Olivier Rouma, directeur général de l’ibis Styles Liège Guillemins : « Je ne cache pas que cette décision aura un impact sévère sur le secteur, comme nos collègues néerlandais l’ont déjà constaté après la même annonce. Cela est d’autant plus vrai que dans la plupart des cas, nous avons déjà proposé des offres et accepté des réservations pour 2026, avec des prix et un taux de TVA de 6 %. Nous avons donc plusieurs options : nous ne modifions pas nos prix TTC, ce qui affectera directement notre rentabilité, ou nous appliquons cette hausse de 6 % à tous nos prix, avec le risque de voir notre taux de remplissage baisser, ou nous appliquons le pourcentage de cette annonce et essayons de jongler entre rentabilité et satisfaction client. Chaque hôtelier devra prendre une décision en tenant compte de tous ces aspects, alors que la plupart ont déjà bouclé leur budget pour 2026. »
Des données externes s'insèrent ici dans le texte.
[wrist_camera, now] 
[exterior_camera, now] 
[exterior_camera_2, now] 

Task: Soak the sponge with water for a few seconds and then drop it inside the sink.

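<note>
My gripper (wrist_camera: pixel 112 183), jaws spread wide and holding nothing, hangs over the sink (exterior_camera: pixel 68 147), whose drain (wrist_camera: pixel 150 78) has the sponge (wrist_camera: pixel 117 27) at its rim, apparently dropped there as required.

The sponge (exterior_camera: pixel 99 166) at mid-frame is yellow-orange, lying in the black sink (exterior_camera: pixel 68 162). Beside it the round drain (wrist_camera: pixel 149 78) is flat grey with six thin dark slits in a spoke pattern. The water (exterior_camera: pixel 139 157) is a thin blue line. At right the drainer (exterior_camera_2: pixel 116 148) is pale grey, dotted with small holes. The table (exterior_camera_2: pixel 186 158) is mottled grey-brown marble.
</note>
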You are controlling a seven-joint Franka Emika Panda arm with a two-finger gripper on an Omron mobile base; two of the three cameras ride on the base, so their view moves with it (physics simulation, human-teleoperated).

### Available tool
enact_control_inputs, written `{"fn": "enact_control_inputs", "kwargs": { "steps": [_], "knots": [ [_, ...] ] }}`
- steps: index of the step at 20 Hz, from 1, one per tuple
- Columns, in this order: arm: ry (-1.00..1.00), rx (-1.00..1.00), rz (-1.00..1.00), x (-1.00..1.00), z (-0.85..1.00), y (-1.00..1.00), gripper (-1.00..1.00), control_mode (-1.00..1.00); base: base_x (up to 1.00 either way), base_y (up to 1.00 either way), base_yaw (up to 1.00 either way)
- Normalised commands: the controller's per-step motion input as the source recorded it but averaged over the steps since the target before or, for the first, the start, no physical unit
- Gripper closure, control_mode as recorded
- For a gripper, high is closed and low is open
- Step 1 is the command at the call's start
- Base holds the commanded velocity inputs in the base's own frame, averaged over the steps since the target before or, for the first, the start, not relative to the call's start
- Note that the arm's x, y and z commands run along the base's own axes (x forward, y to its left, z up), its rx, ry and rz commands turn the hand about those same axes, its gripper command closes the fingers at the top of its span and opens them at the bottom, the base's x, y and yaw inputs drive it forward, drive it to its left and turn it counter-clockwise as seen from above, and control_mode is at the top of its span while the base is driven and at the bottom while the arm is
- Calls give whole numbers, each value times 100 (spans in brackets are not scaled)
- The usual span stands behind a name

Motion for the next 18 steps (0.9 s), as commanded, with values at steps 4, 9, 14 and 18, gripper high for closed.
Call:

Thierry Jousse, directeur général d’Everland Hotel Group : « Il est crucial de parler d’une seule voix via des organisations professionnelles comme la BHA, afin de défendre clairement les intérêts du secteur ! C’est de la folie, et cela sans aucune consultation avec les fédérations professionnelles. En ce qui concerne les investissements, cela va fortement freiner l’appétit des investisseurs internationaux pour ouvrir de nouveaux hôtels, réduire les effectifs et limiter encore plus la marge de manœuvre financière des hôtels. Je doute qu’il existe dans l’UE un autre pays qui ait doublé la TVA du jour au lendemain sans consulter le secteur. »
La hausse prévue de la TVA sur les nuitées met les hôteliers sous pression et les pousse à réexaminer de manière critique leurs stratégies tarifaires. Une réponse évidente serait d’augmenter les prix simplement du même pourcentage. Mais est-ce vraiment la meilleure option ? Des tarifs trop élevés peuvent dissuader les clients potentiels et entraîner une baisse des réservations.